Throughout the film, we see Jacques Cousteau become more aware of the environmental impact of his films on the oceans. What messages would you like audiences to take from this film, including younger viewers who may not be familiar with Cousteau’s legacy?
I think it’s interesting to watch the film to realise how much of a whistleblower Cousteau was. As early as the 60s, he had already made a documentary about how fish were disappearing from the Mediterranean due to pollution, so he was already prepared to receive the ecological message. He wouldn’t have called himself an environmentalist then but he was half way there. So it think it’s interesting to see how Cousteau represents the evolution of man at the end of the 20th Century, from being a predator to becoming a protector. He was ahead of his time but he represents the rapport between man and nature. To begin with he uses it for his own satisfaction. He observed his actions then embarks on a journey of protection, and to enlighten the public.

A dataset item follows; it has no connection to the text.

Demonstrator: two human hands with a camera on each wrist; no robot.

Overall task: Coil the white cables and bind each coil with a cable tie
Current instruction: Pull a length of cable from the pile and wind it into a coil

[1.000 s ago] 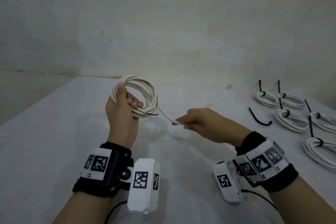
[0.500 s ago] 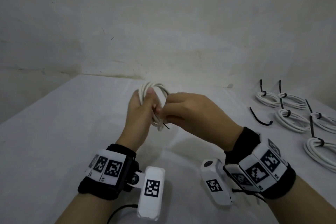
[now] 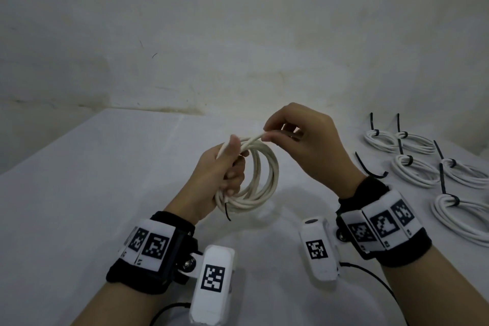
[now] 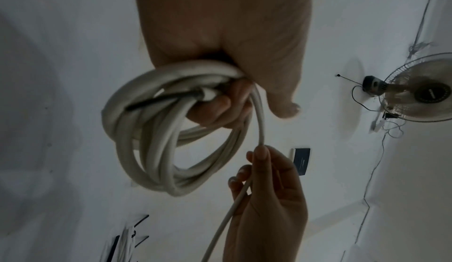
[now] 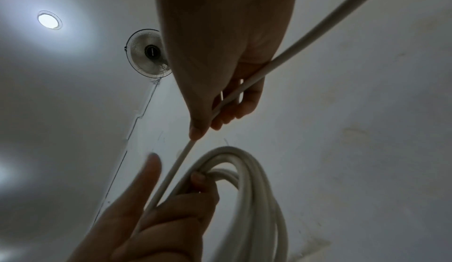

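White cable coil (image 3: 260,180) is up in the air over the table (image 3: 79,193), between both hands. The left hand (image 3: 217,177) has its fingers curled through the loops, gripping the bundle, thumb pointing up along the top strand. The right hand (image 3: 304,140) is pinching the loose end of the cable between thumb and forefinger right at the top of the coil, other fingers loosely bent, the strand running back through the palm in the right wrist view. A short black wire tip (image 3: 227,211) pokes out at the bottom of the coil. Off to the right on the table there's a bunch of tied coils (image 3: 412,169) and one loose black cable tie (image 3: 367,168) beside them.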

The message at the end of the film is clear; it wants a new generation to reflect on the urgency of action towards the environment. In France we did meet a lot of members of ocean protection organisations. You will find most of these people, at least those in their late 30s and 40s, were influenced by the actions of Cousteau. I think it’s interesting that a younger generation could discover his work, and realise that something we take for granted like breathing under water, we owe to him. And something that we completely take for granted - that Antarctica is protected until 2048 - we owe to him. It’s fragile, every state wants to attack that continent, it’s full of incredible riches. If they do, we are doomed.
Particularly nowadays when President Trump decides to remove us from the COP21 convention [The Paris Agreement], it’s about time we really woke up on the subject of environmental issues - this is really serious. It’s a slow process but every effort counts.